Il busto in bronzo, realizzato dagli artisti Jolla e Nasti di Napoli, riproduce realisticamente le sembianze del Laccetti, ricavato dal ritratto ad olio realizzato dal nipote, l'illustre  pittore vastese Valerico Laccetti. Il basamento marmoreo, a forma piramidale tronca, presenta sul davanti la dedica, scolpita a caratteri d'oro, fregiato d'un ramo di lauro in bronzo con bacche d'orate.
Diversi i discorsi pronunciati per l'occasione, da parte dell'avv. Giuseppe Marcone, a nome del comitato sorto spontaneamente dopo la lettera pubblicata sull'Istonio, del prof. Francesco Di Rosso, del sacerdote don Filippo Benedetti, rappresentante del Circolo S. Filippo Neri, e del giovane studente Roberto Roberti.
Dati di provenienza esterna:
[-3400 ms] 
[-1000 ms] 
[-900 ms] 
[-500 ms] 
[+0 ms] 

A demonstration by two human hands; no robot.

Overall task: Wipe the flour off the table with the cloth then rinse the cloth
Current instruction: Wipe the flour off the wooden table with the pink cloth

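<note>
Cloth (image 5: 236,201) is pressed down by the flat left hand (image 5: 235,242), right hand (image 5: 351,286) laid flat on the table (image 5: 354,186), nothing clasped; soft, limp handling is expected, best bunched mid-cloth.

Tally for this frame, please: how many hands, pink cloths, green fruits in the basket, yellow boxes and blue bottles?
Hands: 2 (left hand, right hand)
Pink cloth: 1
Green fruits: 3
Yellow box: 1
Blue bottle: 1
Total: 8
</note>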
"Si ritiene generalmente che solo gli eccelsi debbano sopravvivere nella memoria degli uomini", ricordò l'avv. Marcone nel suo intervento, " invece a buon dritto sopravvivono solo i sinceri; ossia quelli che, accostandosi trepidanti alle essenze della vita, sanno disinteressatamente interrogarle, professarle, renderne duraturo lo acquisto… Or se vi fu uomo che, considerato a tale stregua, meritasse di rimanere nella memoria e nella riconoscenza dei suoi concittadini, fu appunto Questi del quale vedete scolpita nel bronzo l'aperta e nobile effigie; perché nei limiti della missione prefissasi, Egli senza riserve tutto se stesso ha dato; ha dato ai nostri fratelli, ai nostri genitori, a quelli che furono i nostri maestri: ha dato la sua attività, il suo ingegno, l'austerità del suo verso, l'esempio della sua vita".
Il busto, la lapide e la maiolica con il testo dell'epigrafe del Barbarotta, sono ancora oggi visibili all'interno della cappella del Cimitero e tramandano alle future generazioni il ricordo di un grande uomo, un grande educatore.